Bishop Lowe noted that one that Bishop Laurenson had made to him “was that canon lawyers don’t usually get made bishops”.

“So I went to Pope John Paul’s Pastores Gregis – his exhortation on the bishop, servant of the Gospel of Jesus Christ for the Hope of the World – and  I just googled Pastores Gregis, and without a word of a lie, the link opened up with these words that ask us to look to Moses as the figure of the bishop, as the friend of God and the pastor and the guide of his people.

“Moses was chosen and sent by the Lord, courageous and leading his people toward the promised land; faithful interpreter of the Word and law of the living God, and mediator of the covenant, ardent and confident in his prayer on behalf of his people.”

Bishop Lowe also stated that, “when Bishop Richard joined the rest of us bishops at our recent bishops’ conference, we were deeply moved by just how humble he was”.

“He realised the enormity of the task ahead of him. And he knew, like all of us know, our own weaknesses. But in the end, it is the Lord who calls us, it is not our choice.”

Bishop Lowe also noted that Bishop Laurenson is the first Bishop of Hamilton to have been born in the diocese.

At the start of the Mass, cathedral parish pastoral assistant Andrea Savage said that Bishop Laurenson “is very much tangata whenua in this place”.

He was baptised in the former church on the site – the Church of the Holy Rosary – and did all his schooling at local Catholic schools, St Mary’s, Marist Intermediate, and St John’s College.

In 1984, he was confirmed at Cathedral of the Blessed Virgin Mary by Bishop Edward Gaines – the first bishop of Hamilton, and in 1995, he was ordained by Bishop Denis Browne, the second bishop of Hamilton, Ms Savage noted. Now his principal consecrator – Bishop Lowe – was the third bishop of Hamilton. And Bishop Laurenson is now the fourth.

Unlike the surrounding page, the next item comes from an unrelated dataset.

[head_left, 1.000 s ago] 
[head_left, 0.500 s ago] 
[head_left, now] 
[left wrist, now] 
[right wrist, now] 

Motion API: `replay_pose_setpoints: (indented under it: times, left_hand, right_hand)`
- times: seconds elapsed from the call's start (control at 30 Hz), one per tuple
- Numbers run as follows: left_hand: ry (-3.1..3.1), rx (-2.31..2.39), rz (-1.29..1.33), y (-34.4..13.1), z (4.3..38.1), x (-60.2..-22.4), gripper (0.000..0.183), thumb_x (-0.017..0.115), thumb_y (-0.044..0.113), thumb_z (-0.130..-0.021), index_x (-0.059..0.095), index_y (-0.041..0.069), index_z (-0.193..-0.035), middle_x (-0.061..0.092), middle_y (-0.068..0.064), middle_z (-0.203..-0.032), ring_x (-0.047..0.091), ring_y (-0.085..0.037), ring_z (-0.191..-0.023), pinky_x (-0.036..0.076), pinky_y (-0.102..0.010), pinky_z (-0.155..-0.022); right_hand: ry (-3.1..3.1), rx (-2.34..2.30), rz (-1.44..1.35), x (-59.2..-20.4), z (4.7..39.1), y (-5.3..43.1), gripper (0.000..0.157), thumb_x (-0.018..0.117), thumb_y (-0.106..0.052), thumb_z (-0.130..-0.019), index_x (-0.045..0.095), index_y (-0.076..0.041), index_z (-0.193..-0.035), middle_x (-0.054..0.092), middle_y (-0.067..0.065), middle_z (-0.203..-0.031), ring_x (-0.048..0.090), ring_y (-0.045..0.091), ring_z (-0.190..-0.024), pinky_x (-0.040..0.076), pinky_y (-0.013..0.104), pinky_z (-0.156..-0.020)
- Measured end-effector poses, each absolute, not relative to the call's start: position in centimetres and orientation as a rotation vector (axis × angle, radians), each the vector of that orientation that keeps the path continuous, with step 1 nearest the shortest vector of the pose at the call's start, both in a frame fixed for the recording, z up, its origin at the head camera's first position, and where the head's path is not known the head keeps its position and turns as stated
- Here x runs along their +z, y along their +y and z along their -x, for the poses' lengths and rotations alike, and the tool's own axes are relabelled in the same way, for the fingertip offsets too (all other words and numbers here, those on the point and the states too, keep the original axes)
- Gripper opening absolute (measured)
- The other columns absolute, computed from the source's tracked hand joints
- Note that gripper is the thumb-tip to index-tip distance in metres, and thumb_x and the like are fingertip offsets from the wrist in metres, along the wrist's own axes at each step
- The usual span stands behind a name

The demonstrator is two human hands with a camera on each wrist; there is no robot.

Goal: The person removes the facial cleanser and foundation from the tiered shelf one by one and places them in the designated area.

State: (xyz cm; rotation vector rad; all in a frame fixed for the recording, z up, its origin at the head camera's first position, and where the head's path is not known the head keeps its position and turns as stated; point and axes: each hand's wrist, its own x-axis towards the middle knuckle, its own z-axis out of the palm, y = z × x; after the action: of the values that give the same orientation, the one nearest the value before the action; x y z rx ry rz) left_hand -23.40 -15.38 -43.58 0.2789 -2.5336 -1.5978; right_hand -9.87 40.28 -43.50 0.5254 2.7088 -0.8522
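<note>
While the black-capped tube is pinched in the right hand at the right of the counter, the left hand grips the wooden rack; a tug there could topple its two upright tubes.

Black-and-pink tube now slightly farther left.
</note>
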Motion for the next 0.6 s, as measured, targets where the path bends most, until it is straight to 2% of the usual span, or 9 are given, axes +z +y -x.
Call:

Ms Savage added that the ring worn by Bishop Laurenson on the day was made from his late father’s wedding ring, and from the rings of both his grandmothers.

“Today we celebrate, but we also remember that the task ahead is huge. I’m sure the promise of each one of us is to support our bishop prayerfully and practically,” Ms Savage said.

After Communion, Bishop Laurenson walked up and down the cathedral blessing the people, while the hymn “Mo Maria” was sung.